It was $28 for a new hardcover on Amazon. Had to wait 2 days for delivery.

Was inspired to purchase it from following @Boondocker posts about seafood.


----------



## ma_sha1

The return of cast-iron in my kitchen after 20+ years of being outcasted by various toxic non-stick cookwares. 

This one is vintage light weight, thinned & smoothed out interior, custom walnut handle with brass spacer, sanded to a baby-butt smooth bottom for glass-top stove use.


----------



## podzap

New cold brew coffee pot, and yes, I drink cherry lambic out of champagne glasses


----------



## lowercasebill

podzap said:


> New cold brew coffee pot, and yes, I drink cherry lambic out of champagne glasses
> 
> View attachment 90319
> 
> 
> View attachment 90320


I don't have one of them
Yet


----------



## Lars

For gods sake! If you don’t like coffee, just have a cup of tea.


----------



## parbaked

Bernal curbside pick up this morning...good to see Josh and catch up if only on the sidewalk:
Konosuke 16" x 10" hinoki board with drying peg and a new tawashi.

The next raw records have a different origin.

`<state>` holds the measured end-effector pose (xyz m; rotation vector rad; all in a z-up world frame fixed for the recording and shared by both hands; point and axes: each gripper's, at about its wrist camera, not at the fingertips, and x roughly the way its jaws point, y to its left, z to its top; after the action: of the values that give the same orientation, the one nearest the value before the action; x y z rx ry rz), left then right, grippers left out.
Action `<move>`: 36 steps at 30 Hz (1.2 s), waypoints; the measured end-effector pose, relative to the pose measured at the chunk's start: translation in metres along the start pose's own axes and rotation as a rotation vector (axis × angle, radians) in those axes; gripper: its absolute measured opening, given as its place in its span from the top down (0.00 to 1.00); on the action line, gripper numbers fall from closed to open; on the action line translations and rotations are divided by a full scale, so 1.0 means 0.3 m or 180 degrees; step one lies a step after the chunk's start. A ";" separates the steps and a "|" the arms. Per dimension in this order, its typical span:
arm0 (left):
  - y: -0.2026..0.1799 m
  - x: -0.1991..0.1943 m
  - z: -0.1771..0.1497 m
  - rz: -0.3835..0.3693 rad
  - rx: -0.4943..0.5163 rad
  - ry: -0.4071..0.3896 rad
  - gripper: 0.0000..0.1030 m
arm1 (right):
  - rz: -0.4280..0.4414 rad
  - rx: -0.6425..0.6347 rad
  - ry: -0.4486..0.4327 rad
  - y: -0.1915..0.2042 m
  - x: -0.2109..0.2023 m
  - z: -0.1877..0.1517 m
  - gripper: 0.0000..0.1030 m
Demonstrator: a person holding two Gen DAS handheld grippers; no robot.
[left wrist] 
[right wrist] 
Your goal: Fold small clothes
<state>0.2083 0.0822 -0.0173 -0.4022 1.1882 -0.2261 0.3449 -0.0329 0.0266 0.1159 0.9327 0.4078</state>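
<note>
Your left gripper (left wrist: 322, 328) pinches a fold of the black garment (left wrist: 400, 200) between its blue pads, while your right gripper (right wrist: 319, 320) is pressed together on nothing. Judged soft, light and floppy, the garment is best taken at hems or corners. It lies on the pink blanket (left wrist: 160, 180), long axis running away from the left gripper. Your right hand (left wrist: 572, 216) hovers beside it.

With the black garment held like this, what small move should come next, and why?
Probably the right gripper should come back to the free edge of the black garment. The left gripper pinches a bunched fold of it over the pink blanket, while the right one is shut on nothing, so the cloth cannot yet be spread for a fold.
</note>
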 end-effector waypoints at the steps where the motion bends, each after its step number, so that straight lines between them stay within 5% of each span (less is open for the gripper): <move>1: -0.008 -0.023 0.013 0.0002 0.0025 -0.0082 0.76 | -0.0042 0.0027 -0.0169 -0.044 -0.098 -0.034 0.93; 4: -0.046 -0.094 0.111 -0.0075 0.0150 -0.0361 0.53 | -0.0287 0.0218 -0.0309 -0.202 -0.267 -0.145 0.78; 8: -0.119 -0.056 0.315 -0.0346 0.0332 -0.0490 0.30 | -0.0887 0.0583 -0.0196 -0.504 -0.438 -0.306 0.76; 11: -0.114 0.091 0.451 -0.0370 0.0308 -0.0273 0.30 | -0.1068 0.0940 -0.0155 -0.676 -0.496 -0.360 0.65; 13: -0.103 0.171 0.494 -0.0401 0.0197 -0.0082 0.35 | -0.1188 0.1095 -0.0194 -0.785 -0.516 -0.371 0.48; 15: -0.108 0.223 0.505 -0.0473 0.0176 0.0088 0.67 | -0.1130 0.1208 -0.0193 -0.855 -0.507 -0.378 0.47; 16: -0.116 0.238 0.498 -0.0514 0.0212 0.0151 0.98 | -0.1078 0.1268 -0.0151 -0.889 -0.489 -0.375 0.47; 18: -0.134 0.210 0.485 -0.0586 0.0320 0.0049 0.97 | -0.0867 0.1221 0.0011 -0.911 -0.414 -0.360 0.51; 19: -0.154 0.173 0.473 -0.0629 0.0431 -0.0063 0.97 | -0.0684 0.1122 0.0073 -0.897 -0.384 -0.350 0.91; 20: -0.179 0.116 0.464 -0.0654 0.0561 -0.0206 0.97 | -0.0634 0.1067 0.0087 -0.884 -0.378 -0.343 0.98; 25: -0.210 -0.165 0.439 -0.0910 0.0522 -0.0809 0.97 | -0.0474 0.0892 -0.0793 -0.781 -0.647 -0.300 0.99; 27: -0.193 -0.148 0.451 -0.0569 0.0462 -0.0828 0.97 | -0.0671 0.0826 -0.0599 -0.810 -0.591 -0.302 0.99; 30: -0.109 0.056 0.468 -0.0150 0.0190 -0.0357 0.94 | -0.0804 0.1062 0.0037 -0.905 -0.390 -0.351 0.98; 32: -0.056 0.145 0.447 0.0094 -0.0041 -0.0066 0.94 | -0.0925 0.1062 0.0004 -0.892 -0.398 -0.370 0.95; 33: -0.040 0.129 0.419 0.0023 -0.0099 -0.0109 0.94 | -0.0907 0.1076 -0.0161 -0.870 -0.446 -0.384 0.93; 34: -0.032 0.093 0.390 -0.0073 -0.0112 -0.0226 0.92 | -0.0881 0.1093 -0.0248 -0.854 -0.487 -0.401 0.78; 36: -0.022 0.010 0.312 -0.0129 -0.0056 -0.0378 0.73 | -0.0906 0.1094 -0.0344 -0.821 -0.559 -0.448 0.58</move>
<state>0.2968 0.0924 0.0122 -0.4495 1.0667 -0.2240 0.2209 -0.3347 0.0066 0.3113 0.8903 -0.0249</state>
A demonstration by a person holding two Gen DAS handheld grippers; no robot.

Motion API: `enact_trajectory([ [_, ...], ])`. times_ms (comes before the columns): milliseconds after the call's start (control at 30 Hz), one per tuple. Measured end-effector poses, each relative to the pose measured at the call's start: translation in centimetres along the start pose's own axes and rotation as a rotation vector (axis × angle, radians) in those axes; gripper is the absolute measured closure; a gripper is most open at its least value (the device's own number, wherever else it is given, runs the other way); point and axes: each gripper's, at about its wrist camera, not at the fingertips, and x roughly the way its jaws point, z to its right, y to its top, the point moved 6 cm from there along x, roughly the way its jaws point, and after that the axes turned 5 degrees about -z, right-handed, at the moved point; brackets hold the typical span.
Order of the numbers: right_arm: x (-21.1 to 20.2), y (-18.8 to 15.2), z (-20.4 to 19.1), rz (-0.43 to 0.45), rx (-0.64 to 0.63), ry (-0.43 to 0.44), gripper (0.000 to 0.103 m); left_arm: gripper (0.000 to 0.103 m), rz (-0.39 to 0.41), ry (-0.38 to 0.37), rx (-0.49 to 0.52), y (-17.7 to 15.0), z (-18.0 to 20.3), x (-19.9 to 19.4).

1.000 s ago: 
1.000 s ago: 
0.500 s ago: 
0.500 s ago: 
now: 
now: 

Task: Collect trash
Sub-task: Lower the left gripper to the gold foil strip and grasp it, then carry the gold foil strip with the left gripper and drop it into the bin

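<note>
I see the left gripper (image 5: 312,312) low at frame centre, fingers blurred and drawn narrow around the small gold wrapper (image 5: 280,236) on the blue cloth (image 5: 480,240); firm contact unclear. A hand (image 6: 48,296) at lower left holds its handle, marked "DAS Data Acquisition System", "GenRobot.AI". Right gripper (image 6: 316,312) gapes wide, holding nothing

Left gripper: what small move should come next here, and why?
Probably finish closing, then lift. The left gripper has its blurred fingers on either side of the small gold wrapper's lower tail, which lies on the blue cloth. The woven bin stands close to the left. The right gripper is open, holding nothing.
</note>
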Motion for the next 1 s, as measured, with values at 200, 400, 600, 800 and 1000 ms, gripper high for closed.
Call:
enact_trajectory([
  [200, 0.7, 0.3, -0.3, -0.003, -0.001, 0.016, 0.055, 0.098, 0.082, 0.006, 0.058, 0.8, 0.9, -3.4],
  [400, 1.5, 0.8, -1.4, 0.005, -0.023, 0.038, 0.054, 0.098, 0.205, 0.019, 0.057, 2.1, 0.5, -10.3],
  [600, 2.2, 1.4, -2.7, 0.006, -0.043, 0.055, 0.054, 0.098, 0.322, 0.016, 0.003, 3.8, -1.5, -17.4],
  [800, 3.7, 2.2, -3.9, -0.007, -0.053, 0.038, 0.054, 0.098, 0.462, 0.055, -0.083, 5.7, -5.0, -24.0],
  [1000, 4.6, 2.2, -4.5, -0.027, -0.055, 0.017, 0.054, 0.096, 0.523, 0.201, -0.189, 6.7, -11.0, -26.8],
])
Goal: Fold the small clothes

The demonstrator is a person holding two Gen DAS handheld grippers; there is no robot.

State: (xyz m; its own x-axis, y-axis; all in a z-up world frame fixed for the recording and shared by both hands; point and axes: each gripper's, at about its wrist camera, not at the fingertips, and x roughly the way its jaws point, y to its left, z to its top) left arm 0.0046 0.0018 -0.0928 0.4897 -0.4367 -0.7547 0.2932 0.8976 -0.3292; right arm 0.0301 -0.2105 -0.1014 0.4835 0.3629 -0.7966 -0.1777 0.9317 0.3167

Board is good quality and fragrant...anti-warp feature





Also picked up a couple of stainless Chef's Press. These are the best presses and made in Oakland!


----------



## ma_sha1

Nice, been curious about the Hinoki board, anyone know how much they show food stains with such light color?


----------



## parbaked

ma_sha1 said:


> Nice, been curious about the Hinoki board, anyone know how much they show food stains with such light color?


They patina...


----------



## parbaked

ma_sha1 said:


> Nice, been curious about the Hinoki board, anyone know how much they show food stains with such light color?


This little guy is a 3+ years old. I use it for lunch most days.
The stains fade and are replaced by new ones but it still smell like cedar...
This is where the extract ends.